Talking about ulcerative colitis with family and friends can be difficult. Explaining what it is tends to be an uphill climb, especially for those with little patience. I have dealt with countless suggestions to “hold it” or to “wait” in the last few years, especially from my less-than-understanding parents.
Some, regardless of effort, will refuse to understand. Some, regardless of effort, will refuse to offer patience. And some, regardless of effort, will refuse to comprehend the notion that it is no longer “fun” to take long drives to strange places without having an exact map of the restrooms along the way.
Yeah, I get bitter.
Beyond animosity, though, I get scared. I get scared a lot more than I used to.
I’m fearful of where UC is going to take me and of how I’m going to end up. I’m fearful of getting worse, of losing more security, of losing my mind. There are moments when fear gets the best of me, when it keeps me indoors and away from the fray. In these moments, I begin to understand just how strong a hold colitis has on me and I begin to understand just how hard it can be to admit that you’re afraid.
Fear comes with every mad dash to the restroom, with every thought of “What if somebody’s in there?” or “What if the toilet is clogged?” It comes with not being able to make it in time, with the absurd impression that people are actually noticing the struggles and the shame and that they’re laughing.

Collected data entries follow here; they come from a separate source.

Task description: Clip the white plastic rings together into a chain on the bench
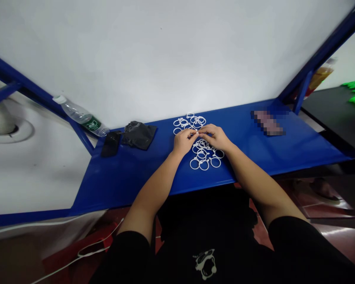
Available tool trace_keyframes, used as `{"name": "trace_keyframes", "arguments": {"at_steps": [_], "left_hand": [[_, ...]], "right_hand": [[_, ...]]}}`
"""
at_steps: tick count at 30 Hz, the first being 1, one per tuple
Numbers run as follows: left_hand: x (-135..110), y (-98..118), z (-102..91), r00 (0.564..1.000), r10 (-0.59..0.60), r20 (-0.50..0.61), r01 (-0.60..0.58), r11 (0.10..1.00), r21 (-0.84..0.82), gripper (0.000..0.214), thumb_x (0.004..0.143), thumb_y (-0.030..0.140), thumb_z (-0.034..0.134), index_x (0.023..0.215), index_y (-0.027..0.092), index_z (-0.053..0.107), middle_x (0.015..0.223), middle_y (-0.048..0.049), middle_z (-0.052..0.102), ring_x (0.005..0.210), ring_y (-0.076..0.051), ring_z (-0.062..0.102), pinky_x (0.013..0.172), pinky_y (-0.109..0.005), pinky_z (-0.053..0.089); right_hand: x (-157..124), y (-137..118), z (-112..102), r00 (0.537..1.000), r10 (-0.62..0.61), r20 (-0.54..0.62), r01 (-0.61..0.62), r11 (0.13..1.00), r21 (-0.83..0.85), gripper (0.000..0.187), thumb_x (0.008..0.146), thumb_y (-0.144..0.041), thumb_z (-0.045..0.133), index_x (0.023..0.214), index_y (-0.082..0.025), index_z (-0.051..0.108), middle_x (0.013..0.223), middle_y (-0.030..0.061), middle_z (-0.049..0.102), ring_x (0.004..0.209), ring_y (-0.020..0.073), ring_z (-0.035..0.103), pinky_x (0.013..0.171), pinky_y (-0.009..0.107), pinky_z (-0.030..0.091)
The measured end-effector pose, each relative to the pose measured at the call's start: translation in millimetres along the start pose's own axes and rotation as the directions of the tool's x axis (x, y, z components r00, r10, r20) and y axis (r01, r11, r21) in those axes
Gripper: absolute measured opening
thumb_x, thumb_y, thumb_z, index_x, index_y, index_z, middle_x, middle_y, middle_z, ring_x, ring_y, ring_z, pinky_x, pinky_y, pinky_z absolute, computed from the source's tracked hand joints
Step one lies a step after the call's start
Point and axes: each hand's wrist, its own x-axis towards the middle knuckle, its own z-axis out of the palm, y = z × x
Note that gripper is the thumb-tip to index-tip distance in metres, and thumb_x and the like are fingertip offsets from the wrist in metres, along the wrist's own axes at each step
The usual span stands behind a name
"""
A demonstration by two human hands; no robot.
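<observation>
Over the blue shelf top (130, 177), my left hand (183, 141) and my right hand (214, 136) meet fingertip to fingertip. Both are closed in a pinch on a small white piece between them, which looks like part of a white plastic ring (197, 133); the fingers hide most of it. Just beyond my hands lies a loose group of white plastic rings with small tabs (176, 131). Nearer my body, below the hands, several more such rings (204, 165) lie overlapping on the blue surface.
To the left lie a dark pouch (140, 135) and a black phone (110, 144). A clear bottle with a green label (83, 116) leans against the blue frame. On the right is a pixelated pinkish object (269, 122). A white wall (165, 59) rises behind.
</observation>
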Motion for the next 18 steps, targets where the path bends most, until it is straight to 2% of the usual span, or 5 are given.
{"name": "trace_keyframes", "arguments": {"at_steps": [6, 11, 14, 16, 18], "left_hand": [[-1, 2, -6.0, 0.998, 0.065, 0.025, -0.067, 0.992, 0.111, 0.011, 0.099, 0.027, 0.083, 0.090, 0.022, 0.080, 0.081, -0.0020, 0.078, 0.080, -0.021, 0.075, 0.084, -0.035, 0.054], [0, -2, -5.0, 1.000, 0.028, -0.001, -0.028, 0.994, 0.103, 0.011, 0.100, 0.027, 0.082, 0.091, 0.023, 0.080, 0.085, -0.0018, 0.080, 0.079, -0.019, 0.075, 0.081, -0.034, 0.057], [0, -1, -3.8, 0.998, 0.046, 0.036, -0.049, 0.997, 0.068, 0.005, 0.100, 0.027, 0.084, 0.098, 0.023, 0.082, 0.101, -0.0044, 0.083, 0.096, -0.021, 0.078, 0.091, -0.037, 0.062], [-2, 2, -3.3, 0.989, 0.109, 0.095, -0.113, 0.993, 0.043, 0.005, 0.100, 0.026, 0.084, 0.104, 0.023, 0.082, 0.114, -0.0065, 0.083, 0.110, -0.023, 0.078, 0.102, -0.043, 0.063], [-5, 7, -2.8, 0.969, 0.173, 0.175, -0.178, 0.984, 0.013, 0.010, 0.100, 0.024, 0.084, 0.109, 0.023, 0.082, 0.124, -0.0085, 0.082, 0.118, -0.025, 0.077, 0.108, -0.048, 0.062]], "right_hand": [[1, -10, -1, 0.999, 0.008, 0.033, -0.009, 0.999, 0.042, 0.026, 0.108, -0.046, 0.067, 0.103, -0.027, 0.084, 0.106, 0.0062, 0.086, 0.102, 0.0251, 0.077, 0.098, 0.045, 0.061], [11, 0, -4, 0.991, 0.057, 0.124, -0.057, 0.998, 0.003, 0.028, 0.107, -0.046, 0.065, 0.112, -0.026, 0.085, 0.111, 0.0068, 0.086, 0.106, 0.0258, 0.078, 0.100, 0.045, 0.061], [24, 21, -11, 0.979, 0.155, 0.136, -0.141, 0.984, -0.108, 0.033, 0.107, -0.039, 0.060, 0.126, -0.026, 0.084, 0.127, 0.0090, 0.085, 0.115, 0.0280, 0.078, 0.105, 0.047, 0.061], [30, 35, -16, 0.972, 0.189, 0.137, -0.149, 0.953, -0.262, 0.038, 0.106, -0.033, 0.059, 0.134, -0.021, 0.082, 0.141, 0.0138, 0.080, 0.130, 0.0337, 0.073, 0.115, 0.055, 0.055], [32, 46, -19, 0.957, 0.241, 0.162, -0.158, 0.901, -0.405, 0.043, 0.105, -0.031, 0.059, 0.142, -0.019, 0.079, 0.155, 0.0170, 0.072, 0.140, 0.0390, 0.067, 0.119, 0.061, 0.051]]}}
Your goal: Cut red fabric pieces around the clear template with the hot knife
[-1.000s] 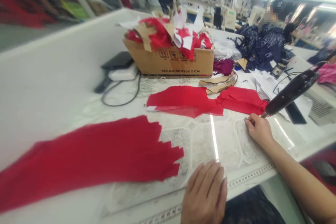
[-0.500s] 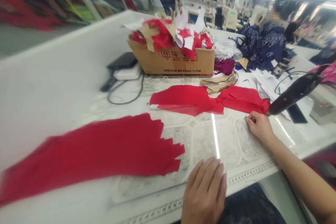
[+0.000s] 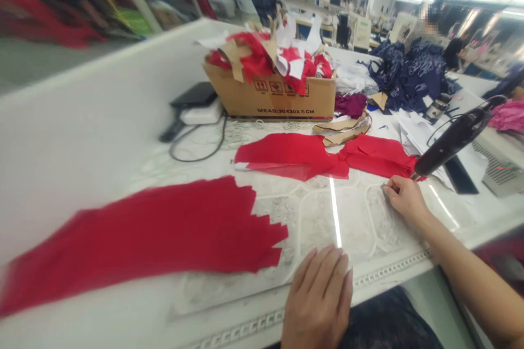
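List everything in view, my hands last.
Table: one, white, foreground.
Stepped-edge fabric: one, dark red, left.
Flat fabric pieces: at least two, red, centre.
Cardboard box: one, brown, behind those pieces.
Heaped scraps: uncountable, red, white, brown, in box.
Flat devices: two, black, white, left of box.
Curved strips: about two, brown, by box.
Cloth bunches: several, purple, white, pink, right.
Fabric heap: one, navy, far right.
Loose sheets: several, white, right.
Long handheld tool: one, black, right.
Rectangular slab: one, black, behind tool.
Vented casing: one, grey, right.
Ruler strip: one, white, near edge.
Distant machines: uncountable, pale, background.
Left hand: one, bare, flat, near edge.
Right hand: one, bare, pinched, near tool tip.
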`<action>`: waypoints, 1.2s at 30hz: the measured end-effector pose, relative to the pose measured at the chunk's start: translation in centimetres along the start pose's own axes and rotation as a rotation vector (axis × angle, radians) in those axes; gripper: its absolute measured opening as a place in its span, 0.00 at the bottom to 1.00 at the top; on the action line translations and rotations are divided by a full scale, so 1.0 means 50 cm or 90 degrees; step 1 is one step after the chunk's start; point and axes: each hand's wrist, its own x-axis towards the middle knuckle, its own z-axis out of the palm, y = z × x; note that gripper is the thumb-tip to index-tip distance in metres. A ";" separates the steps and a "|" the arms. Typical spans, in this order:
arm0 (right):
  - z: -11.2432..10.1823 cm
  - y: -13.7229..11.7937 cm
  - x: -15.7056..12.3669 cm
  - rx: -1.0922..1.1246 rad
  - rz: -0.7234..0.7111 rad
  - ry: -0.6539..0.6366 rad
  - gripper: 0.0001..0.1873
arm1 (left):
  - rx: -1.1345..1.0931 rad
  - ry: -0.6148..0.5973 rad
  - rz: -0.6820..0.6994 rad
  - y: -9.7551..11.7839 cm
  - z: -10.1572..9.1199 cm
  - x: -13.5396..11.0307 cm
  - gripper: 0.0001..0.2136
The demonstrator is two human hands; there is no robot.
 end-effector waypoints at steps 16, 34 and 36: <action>-0.003 0.002 0.007 -0.003 -0.025 -0.005 0.11 | -0.010 0.006 -0.014 0.005 0.003 -0.003 0.07; -0.003 0.001 0.006 0.007 0.004 -0.004 0.11 | -0.005 -0.005 -0.018 0.005 0.002 0.000 0.07; -0.003 0.003 0.006 0.011 0.001 -0.003 0.11 | -0.006 0.001 -0.016 0.005 0.002 0.001 0.07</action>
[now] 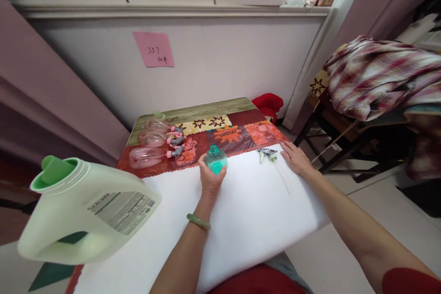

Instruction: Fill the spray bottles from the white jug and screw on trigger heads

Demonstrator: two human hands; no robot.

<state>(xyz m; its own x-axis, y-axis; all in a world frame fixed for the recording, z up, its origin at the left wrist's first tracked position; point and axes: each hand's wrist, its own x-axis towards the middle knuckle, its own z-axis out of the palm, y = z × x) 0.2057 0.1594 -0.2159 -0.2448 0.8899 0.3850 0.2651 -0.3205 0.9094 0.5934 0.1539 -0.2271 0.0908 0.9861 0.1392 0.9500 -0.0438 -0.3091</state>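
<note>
Head view: a small clear green bottle (217,161) is gripped by the left hand (211,179) over the white cloth (248,211), fingers and thumb wrapped low around its body, presumably so that it is steadied and its neck kept uncovered. Nothing is seen in the right hand (295,156), which is laid flat with fingers extended at the table's right edge, perhaps for support. Just beside it a loose spray head (273,157) is laid with its thin tube (283,177) trailing, likely set within easy reach. Three pink-topped spray bottles (148,157) are lined up on their sides at far left, apparently grouped out of the way; a large pale-green jug (103,206) is placed nearer.
</note>
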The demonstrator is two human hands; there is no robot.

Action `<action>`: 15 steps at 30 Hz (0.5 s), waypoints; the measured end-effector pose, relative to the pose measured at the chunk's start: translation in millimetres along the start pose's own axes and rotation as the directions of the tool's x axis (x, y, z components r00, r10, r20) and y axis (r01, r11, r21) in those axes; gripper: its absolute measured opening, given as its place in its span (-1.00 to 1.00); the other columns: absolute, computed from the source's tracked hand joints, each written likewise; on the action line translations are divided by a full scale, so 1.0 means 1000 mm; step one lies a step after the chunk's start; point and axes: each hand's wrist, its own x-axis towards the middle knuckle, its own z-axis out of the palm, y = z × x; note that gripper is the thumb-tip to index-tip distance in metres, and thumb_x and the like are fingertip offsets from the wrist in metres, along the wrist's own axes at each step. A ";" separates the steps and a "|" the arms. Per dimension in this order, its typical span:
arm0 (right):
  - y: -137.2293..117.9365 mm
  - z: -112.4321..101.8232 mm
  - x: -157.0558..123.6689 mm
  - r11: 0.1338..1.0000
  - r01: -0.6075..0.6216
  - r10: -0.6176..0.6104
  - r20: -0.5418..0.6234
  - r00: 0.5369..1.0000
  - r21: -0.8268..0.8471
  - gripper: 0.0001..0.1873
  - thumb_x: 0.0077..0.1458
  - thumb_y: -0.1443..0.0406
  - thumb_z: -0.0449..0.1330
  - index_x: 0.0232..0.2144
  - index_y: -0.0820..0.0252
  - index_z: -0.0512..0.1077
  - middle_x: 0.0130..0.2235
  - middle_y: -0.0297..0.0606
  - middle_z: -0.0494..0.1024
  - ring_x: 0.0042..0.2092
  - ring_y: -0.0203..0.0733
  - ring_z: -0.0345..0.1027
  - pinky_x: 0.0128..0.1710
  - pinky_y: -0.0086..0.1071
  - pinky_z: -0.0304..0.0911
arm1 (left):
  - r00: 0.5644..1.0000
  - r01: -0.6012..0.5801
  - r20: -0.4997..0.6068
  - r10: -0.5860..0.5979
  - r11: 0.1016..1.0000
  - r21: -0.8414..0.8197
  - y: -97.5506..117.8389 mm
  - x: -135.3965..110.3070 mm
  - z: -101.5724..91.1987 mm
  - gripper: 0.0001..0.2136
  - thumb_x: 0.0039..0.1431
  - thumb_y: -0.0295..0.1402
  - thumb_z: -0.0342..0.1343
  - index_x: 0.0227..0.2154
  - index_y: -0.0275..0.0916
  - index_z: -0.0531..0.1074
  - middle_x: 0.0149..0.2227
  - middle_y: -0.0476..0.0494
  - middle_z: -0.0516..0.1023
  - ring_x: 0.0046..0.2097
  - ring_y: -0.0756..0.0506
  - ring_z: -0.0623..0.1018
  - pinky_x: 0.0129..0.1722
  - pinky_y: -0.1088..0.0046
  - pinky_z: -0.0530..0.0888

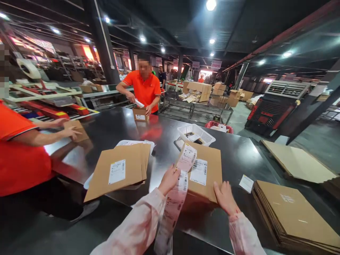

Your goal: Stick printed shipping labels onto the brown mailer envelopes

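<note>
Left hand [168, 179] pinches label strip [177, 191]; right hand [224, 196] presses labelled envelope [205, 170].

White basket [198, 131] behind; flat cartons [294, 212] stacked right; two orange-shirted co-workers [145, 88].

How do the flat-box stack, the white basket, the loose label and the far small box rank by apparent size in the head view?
1. Flat-box stack, though nearest the camera.
2. White basket.
3. Small box and loose label look alike; the box is farther, so no ranking.
</note>
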 end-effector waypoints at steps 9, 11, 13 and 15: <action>-0.090 -0.003 -0.022 0.635 0.328 -0.343 -0.125 0.931 0.699 -0.27 0.06 0.00 0.17 0.22 0.14 0.15 0.19 -0.05 0.36 0.21 0.05 0.24 0.21 0.01 0.18 | 0.968 0.006 -0.243 -0.069 0.968 -0.252 -0.009 -0.036 -0.085 -0.45 0.00 0.11 0.09 -0.26 -0.36 0.50 -0.28 -0.27 0.65 -0.15 -0.26 0.59 -0.12 0.23 0.50; -0.132 0.023 -0.016 0.488 0.304 -0.418 -0.086 0.904 0.818 -0.30 0.04 0.06 0.21 0.19 0.16 0.20 0.17 -0.06 0.40 0.14 0.01 0.33 0.15 -0.05 0.27 | 0.888 -0.019 -0.449 -0.104 0.965 -0.262 -0.010 -0.065 -0.133 -0.45 0.00 0.08 0.12 -0.15 -0.33 0.44 -0.18 -0.24 0.64 -0.04 -0.24 0.56 -0.05 0.29 0.48; -0.173 0.060 -0.009 0.443 0.263 -0.514 0.002 0.858 0.857 -0.39 0.03 0.12 0.21 0.12 0.18 0.28 0.12 -0.08 0.45 0.10 0.00 0.37 0.12 -0.07 0.29 | 0.796 -0.013 -0.582 -0.166 0.957 -0.291 -0.010 -0.098 -0.178 -0.43 -0.13 0.04 0.25 -0.13 -0.29 0.43 -0.21 -0.21 0.65 -0.08 -0.28 0.58 -0.13 0.29 0.53; -0.211 0.103 -0.003 0.493 0.220 -0.591 0.139 0.795 0.842 -0.49 0.04 0.18 0.15 0.05 0.21 0.34 0.05 -0.10 0.51 0.04 -0.02 0.42 0.08 -0.10 0.33 | 0.747 -0.023 -0.637 -0.193 0.949 -0.314 -0.013 -0.129 -0.212 -0.37 -0.26 0.02 0.34 -0.12 -0.24 0.43 -0.22 -0.17 0.65 -0.08 -0.31 0.58 -0.17 0.26 0.56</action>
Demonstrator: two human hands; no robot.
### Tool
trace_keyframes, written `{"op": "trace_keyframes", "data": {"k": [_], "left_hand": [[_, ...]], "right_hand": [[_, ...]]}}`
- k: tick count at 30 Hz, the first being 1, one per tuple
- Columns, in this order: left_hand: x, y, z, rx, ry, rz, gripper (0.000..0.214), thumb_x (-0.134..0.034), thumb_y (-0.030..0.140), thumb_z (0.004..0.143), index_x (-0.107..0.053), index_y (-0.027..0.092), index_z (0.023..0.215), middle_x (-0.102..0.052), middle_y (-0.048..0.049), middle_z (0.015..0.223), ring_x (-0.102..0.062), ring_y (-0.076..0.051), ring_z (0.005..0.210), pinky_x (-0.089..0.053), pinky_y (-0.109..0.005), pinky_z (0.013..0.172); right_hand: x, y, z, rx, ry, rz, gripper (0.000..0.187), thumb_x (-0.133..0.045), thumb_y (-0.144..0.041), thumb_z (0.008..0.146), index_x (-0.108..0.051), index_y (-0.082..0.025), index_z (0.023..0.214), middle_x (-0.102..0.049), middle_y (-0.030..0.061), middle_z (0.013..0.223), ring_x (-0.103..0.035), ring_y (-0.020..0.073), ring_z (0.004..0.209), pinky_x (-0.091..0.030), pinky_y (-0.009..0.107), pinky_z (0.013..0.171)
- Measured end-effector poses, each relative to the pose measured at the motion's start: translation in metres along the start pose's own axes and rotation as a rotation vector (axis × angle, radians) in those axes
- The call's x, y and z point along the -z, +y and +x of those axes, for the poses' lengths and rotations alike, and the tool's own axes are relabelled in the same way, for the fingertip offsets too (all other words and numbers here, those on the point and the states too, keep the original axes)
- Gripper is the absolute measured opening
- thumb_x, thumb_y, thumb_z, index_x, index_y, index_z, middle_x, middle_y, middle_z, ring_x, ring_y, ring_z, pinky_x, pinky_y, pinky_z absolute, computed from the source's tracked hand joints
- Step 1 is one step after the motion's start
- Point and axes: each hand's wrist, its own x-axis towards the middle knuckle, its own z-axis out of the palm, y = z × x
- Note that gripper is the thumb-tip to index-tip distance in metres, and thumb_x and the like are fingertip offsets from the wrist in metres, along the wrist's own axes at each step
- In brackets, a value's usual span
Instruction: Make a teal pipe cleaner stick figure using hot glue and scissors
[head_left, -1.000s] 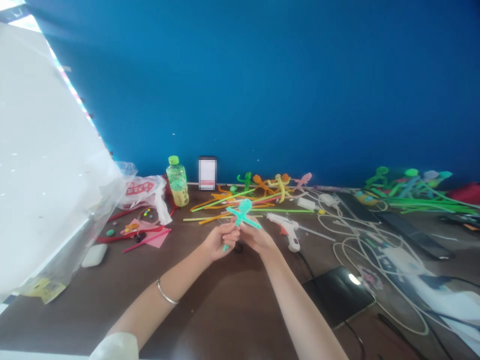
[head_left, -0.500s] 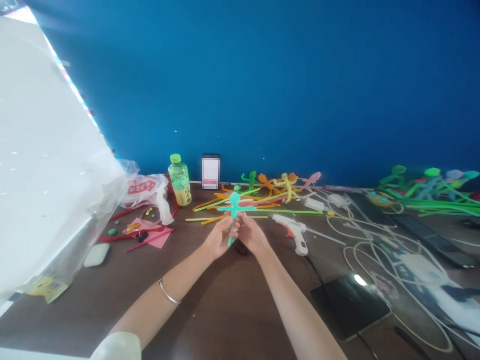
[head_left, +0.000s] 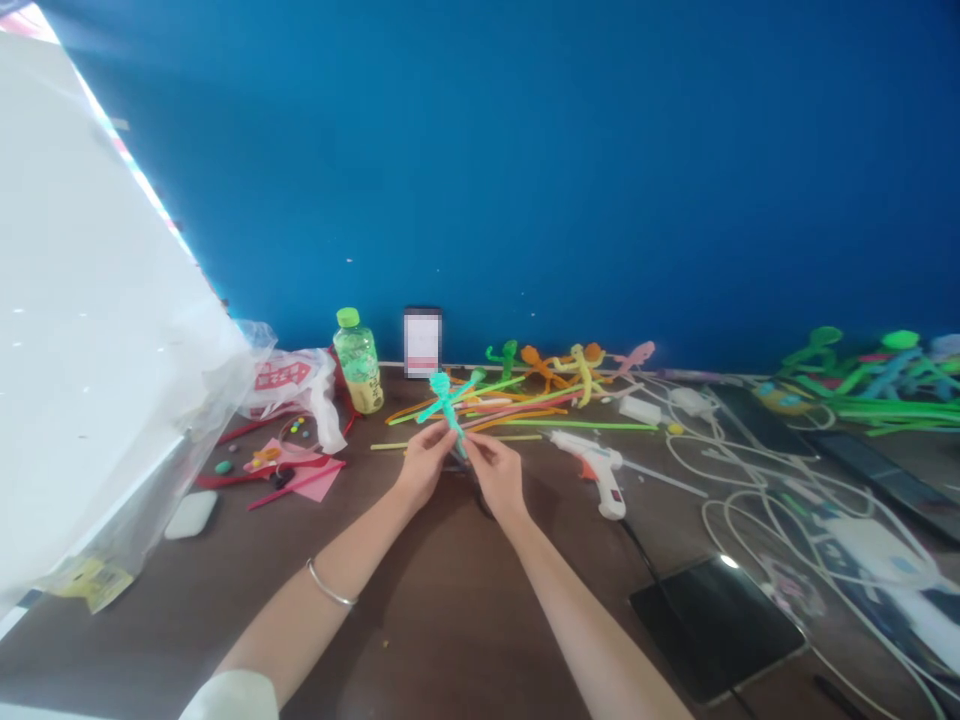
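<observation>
A turquoise pipe-cleaner figure (head_left: 443,396) with a round head and outstretched arms is held up over the desk, tilted with its head to the left. My left hand (head_left: 426,462) pinches its lower body between thumb and fingers. On the other side, my right hand (head_left: 495,470) grips the lower end with its fingertips. Fingers hide part of the figure's legs. Just behind lie loose pipe cleaners (head_left: 487,409) in orange, green and pink.
A white glue gun (head_left: 600,470) lies right of my hands, with a dark tablet (head_left: 718,626) nearer me. Behind stand a green-capped bottle (head_left: 358,362), a phone (head_left: 422,343) and finished figures, including a yellow one (head_left: 583,375). White cables (head_left: 720,462) tangle at right.
The turquoise figure has tipped to the left and shifted slightly left. My right hand has turned, its fingertips now pinching the lower end. The view has shifted slightly.
</observation>
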Motion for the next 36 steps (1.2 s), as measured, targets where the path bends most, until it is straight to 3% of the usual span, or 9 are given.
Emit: {"op": "trace_keyframes", "data": {"k": [3, 7, 11, 18, 21, 26, 31, 36], "left_hand": [[0.004, -0.002, 0.001, -0.034, -0.004, 0.161, 0.034, -0.071, 0.032, 0.064, -0.068, 0.013, 0.092, -0.069, -0.0069, 0.087, -0.06, -0.016, 0.074, -0.046, -0.029, 0.073], [0.004, 0.002, 0.0, -0.075, -0.042, 0.332, 0.033, -0.067, 0.034, 0.068, -0.068, 0.015, 0.094, -0.068, -0.008, 0.096, -0.06, -0.019, 0.085, -0.045, -0.03, 0.078], [0.003, 0.004, -0.002, -0.119, -0.064, 0.421, 0.032, -0.065, 0.034, 0.069, -0.068, 0.016, 0.095, -0.068, -0.0078, 0.097, -0.06, -0.02, 0.088, -0.045, -0.031, 0.079], [0.004, 0.001, -0.004, -0.075, -0.112, 0.437, 0.031, -0.065, 0.034, 0.069, -0.069, 0.016, 0.093, -0.068, -0.0072, 0.094, -0.06, -0.019, 0.083, -0.046, -0.03, 0.074], [0.004, 0.004, -0.004, -0.092, -0.128, 0.472, 0.03, -0.065, 0.034, 0.069, -0.069, 0.016, 0.092, -0.068, -0.0064, 0.09, -0.059, -0.017, 0.08, -0.045, -0.028, 0.073], [0.001, 0.008, -0.006, -0.006, -0.184, 0.323, 0.028, -0.067, 0.032, 0.067, -0.066, 0.015, 0.088, -0.062, -0.0019, 0.07, -0.055, -0.011, 0.062, -0.044, -0.025, 0.063], [-0.004, 0.011, -0.006, 0.151, -0.154, 0.006, 0.022, -0.069, 0.028, 0.065, -0.061, 0.015, 0.081, -0.052, 0.0029, 0.06, -0.045, -0.006, 0.051, -0.034, -0.018, 0.047], [-0.001, 0.007, -0.002, 0.066, -0.124, 0.116, 0.026, -0.068, 0.035, 0.067, -0.061, 0.013, 0.079, -0.052, 0.0028, 0.058, -0.046, -0.006, 0.049, -0.036, -0.02, 0.048]], "right_hand": [[0.002, 0.0, 0.0, -0.015, 0.022, -0.02, 0.025, -0.06, -0.035, 0.073, -0.066, -0.016, 0.089, -0.068, 0.0063, 0.08, -0.062, 0.0185, 0.068, -0.053, 0.032, 0.063], [0.006, -0.001, -0.001, 0.107, 0.07, -0.111, 0.02, -0.058, -0.032, 0.075, -0.066, -0.017, 0.084, -0.067, 0.0067, 0.083, -0.063, 0.0193, 0.077, -0.052, 0.032, 0.072], [0.008, -0.003, -0.002, 0.172, 0.087, -0.163, 0.019, -0.055, -0.032, 0.077, -0.065, -0.018, 0.085, -0.065, 0.0069, 0.083, -0.062, 0.0187, 0.078, -0.052, 0.031, 0.07], [0.011, -0.002, 0.001, 0.037, -0.032, -0.009, 0.02, -0.064, -0.032, 0.07, -0.062, -0.016, 0.081, -0.067, 0.0055, 0.076, -0.063, 0.0179, 0.069, -0.053, 0.031, 0.066], [0.015, -0.002, 0.002, 0.074, -0.008, -0.069, 0.018, -0.061, -0.03, 0.072, -0.063, -0.015, 0.082, -0.067, 0.0061, 0.076, -0.063, 0.0181, 0.069, -0.053, 0.032, 0.066], [0.021, -0.004, 0.001, 0.298, 0.046, -0.336, 0.014, -0.054, -0.025, 0.078, -0.064, -0.019, 0.086, -0.065, 0.0066, 0.084, -0.061, 0.0186, 0.079, -0.051, 0.032, 0.072], [0.026, -0.009, 0.002, 0.389, -0.036, -0.388, 0.011, -0.051, -0.02, 0.08, -0.062, -0.019, 0.082, -0.064, 0.0048, 0.082, -0.061, 0.017, 0.078, -0.05, 0.029, 0.071], [0.026, -0.011, 0.001, 0.522, -0.039, -0.472, 0.012, -0.049, -0.015, 0.082, -0.06, -0.02, 0.084, -0.06, 0.0051, 0.082, -0.059, 0.0165, 0.08, -0.05, 0.03, 0.074]]}}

Sometimes I wonder why I care if people are laughing at me. I chew over the days when I used to “go for the laugh” and how I used to love getting a giggle out of anyone, no matter what the cost to my personal dignity. Ulcerative colitis manifests itself in different ways, but for me "it" produced an unbelievable spell of self-awareness, indignity, and self-pity.
When did I get so worried? When (and where) did I lose myself?
Because ulcerative colitis is, by all rights, an embarrassing condition, it can be hard to talk about. There are support groups, both online and “IRL,” that do tremendous work getting people together and getting people talking. These groups are great for understanding conversation, plus there’s usually music after the meetings.